Em nota divulgada em setembro pela assessoria de imprensa, a empresa se defendeu das acusações. “A Esportes da Sorte informa que ainda não teve acesso à decisão judicial que autorizou busca e apreensão em sua sede. Contudo, ressalta que, desde março de 2023, tem prestado todos os esclarecimentos necessários nos autos do inquérito policial em curso, através de diversas petições e documentos apresentados pelo escritório Rigueira, Amorim, Caribé e Leitão – Advocacia Criminal. As atividades de aposta de cotas fixas da empresa cumprem rigorosamente a Lei n.º 13.756/2018 e a Lei 14.790/2023, com excelência jurídico-regulatória, acompanhamento de auditoria independente e sistema de compliance. A operação policial será impugnada perante o Juízo competente, demonstrando-se que houve interpretação precipitada e equivocada dos fatos apurados, sem qualquer análise ou consideração dos argumentos já apresentados. Tanto é assim que a autoridade policial não apreendeu qualquer objeto, documento ou equipamento na sede da empresa. A Esportes da Sorte, como sempre esteve, permanece à disposição das autoridades”.

Casos como esse e a falta de segurança no mercado fizeram com que o Palmeiras hesitasse em fechar com uma empresa de apostas para o patrocínio máster em 2025, uma vez que a Crefisa, parceira do clube desde 2015, não renovará o contrato ao final deste ano.

Inclusive, o clube ainda não cumpriu o desejo da Puma, sua fornecedora de materiais esportivos, de anunciar as marcas que estamparão a camisa alviverde em 2025. A empresa alemã gostaria que a decisão fosse tomada até o mês de outubro.

Apesar disso, a presidente Leila Pereira deve ceder e fechar com a SportingBet. Segundo Lavieri, a mandatária da esquipe paulista entende que a empresa inglesa com quase 20 anos de história transmite a segurança que o clube deseja em seu patrocinador.

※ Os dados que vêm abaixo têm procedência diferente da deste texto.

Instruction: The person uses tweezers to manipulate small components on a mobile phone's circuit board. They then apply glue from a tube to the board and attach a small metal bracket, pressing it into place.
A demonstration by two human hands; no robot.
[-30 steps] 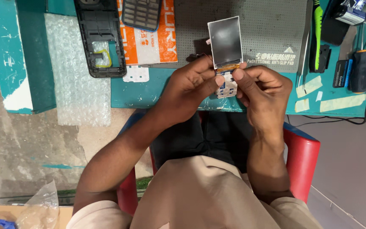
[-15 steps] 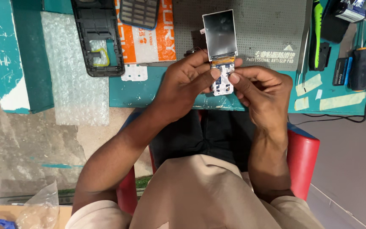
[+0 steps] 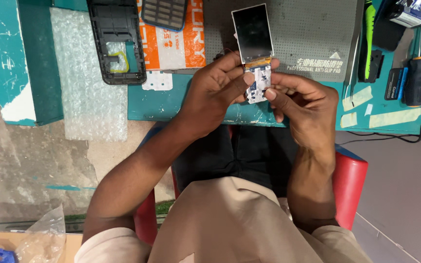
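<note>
Two hands pinch a small phone display module (image 3: 253, 39) at frame centre-top: left hand (image 3: 215, 92) and right hand (image 3: 300, 104) clamp its white flex strip (image 3: 258, 84) above the teal desk (image 3: 162, 104). Likely fitting stage; next needs careful alignment with the phone housing (image 3: 118, 41), upper left.

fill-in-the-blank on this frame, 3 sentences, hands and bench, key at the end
1. Both hands, left hand and right hand, hold a small ____ module with a dark glass face.
2. The black phone frame lies partly on clear ____ wrap.
3. The person sits on a ____ seat.

Missing words: screen; bubble; red
</note>
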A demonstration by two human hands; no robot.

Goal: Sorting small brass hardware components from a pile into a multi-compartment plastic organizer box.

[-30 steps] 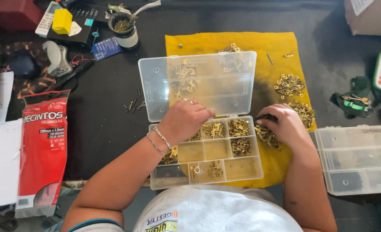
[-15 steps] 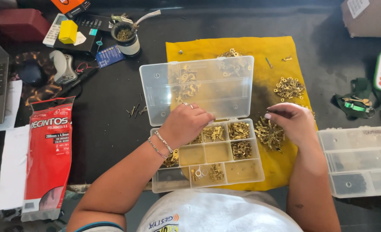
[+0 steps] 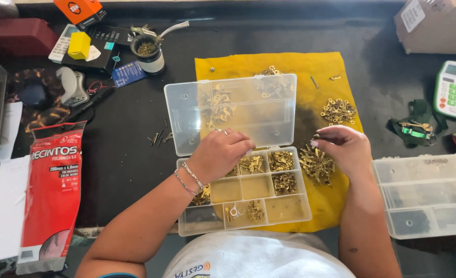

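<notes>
brass bits everywhere. sorting looks about half done: several cells of the clear box [image 3: 243, 201] at centre are filled, a few sit empty, and piles [image 3: 316, 163] wait on the yellow cloth [image 3: 284, 64]. left hand [image 3: 220, 153] rests curled on the box, can't tell if its grip has anything. right hand [image 3: 343, 146] pinches a small bit over the pile. red bag [image 3: 53, 190] lower left, orange box [image 3: 81, 10] top left, cardboard box [image 3: 433, 25] top right.
</notes>
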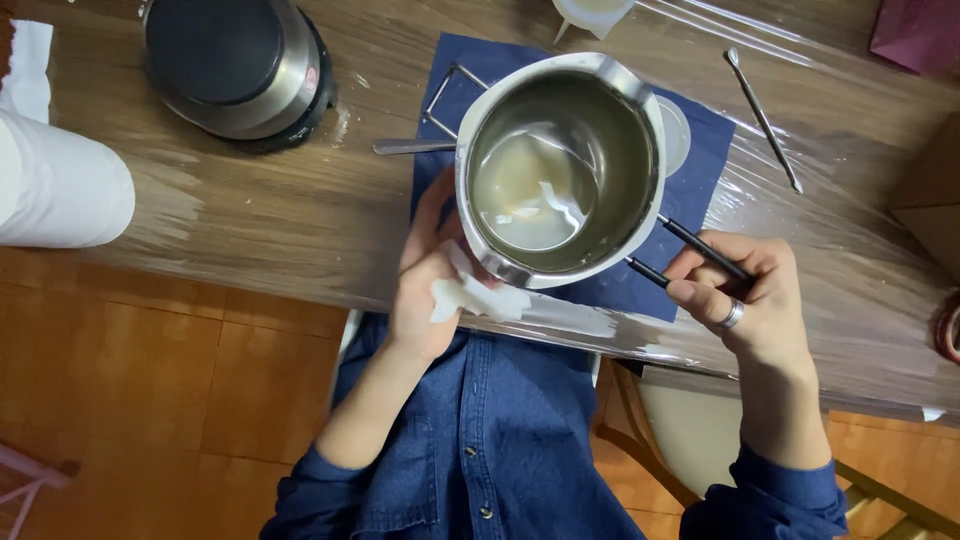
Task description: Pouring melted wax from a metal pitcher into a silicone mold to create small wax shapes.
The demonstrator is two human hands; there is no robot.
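Steel pot [560,170] held tilted over blue mat [700,140] at counter [300,210] centre. Left hand [425,290] at pot's 7 o'clock, fingers clenched on white tissue [475,297]. Right hand [745,295] at 4 o'clock, fingers grasping black handle [690,240]. Pale waxy film seen left inside; wiping judged partly done. Hot plate [235,65] at 10 o'clock.

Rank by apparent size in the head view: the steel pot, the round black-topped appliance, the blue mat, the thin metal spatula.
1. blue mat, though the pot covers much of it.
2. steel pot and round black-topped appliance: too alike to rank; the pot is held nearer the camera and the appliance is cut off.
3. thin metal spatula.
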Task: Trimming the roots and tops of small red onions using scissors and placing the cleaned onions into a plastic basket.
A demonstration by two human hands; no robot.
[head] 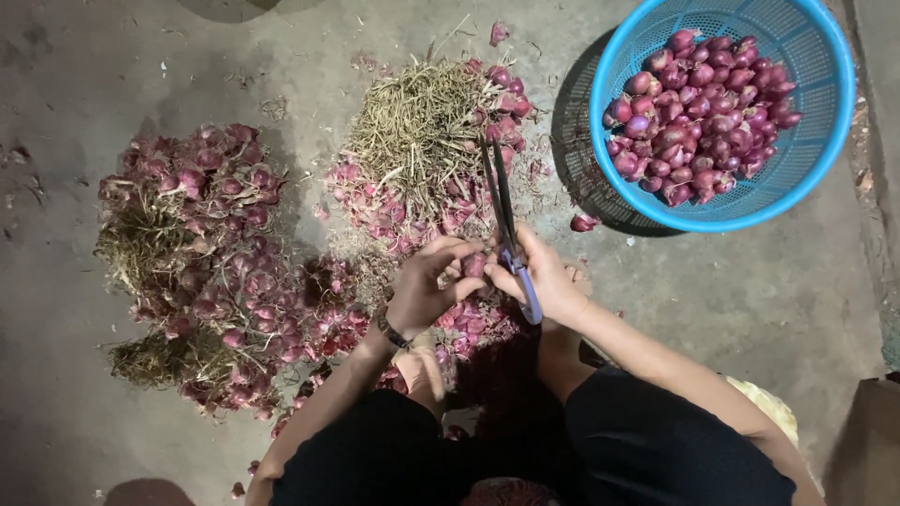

De qualquer forma, o negócio ainda não foi fechado, pois as partes negociam um pacote de medidas ‘anti-calote’, que garantiriam que o Palmeiras não seja lesado como outros clubes foram em suas relações com bets.

Leila Pereira é uma das defensoras da regulamentação das bets. Foto: Cesar Greco/Palmeiras

A regulação para esses patrocínios é uma das pautas mais importantes nesse grande recorte que é o mercado de apostas. Hoje em dia, algumas medidas garantem que as bets destaquem a importância do jogo responsável em todas as suas propagandas televisivas.

Além disso, não é mais permitido esse tipo de publicidade em jogos das categorias de base, que geralmente são formadas por atletas menores de idade.

A Confederação Brasileira de Futebol (CBF) promoverá em São Paulo, no dia 26 de novembro, uma conferência entre os cartolas do futebol brasileiro que discutirá a invasão das bets no cenário atual.

O evento contará com a presença de Régis Dudena, secretário de apostas do Ministério da Fazenda, e do advogado Pietro Lorenzoni para um debate sobre apostas, além de Ednaldo Rodrigues, presidente da CBF, o ministro do Esporte André Fufuca e os técnicos das seleções brasileiras Dorival Júnior e Arthur Elias. Representantes dos clubes, como Julio Casares (São Paulo), Leila Pereira (Palmeiras), Rodolfo Landim (Flamengo) e CEOs das SAFs de Fortaleza, Bahia, Botafogo, Cruzeiro, Red Bull Bragantino e Vasco também participarão para discutir a sustentabilidade financeira e a gestão estratégica no futebol.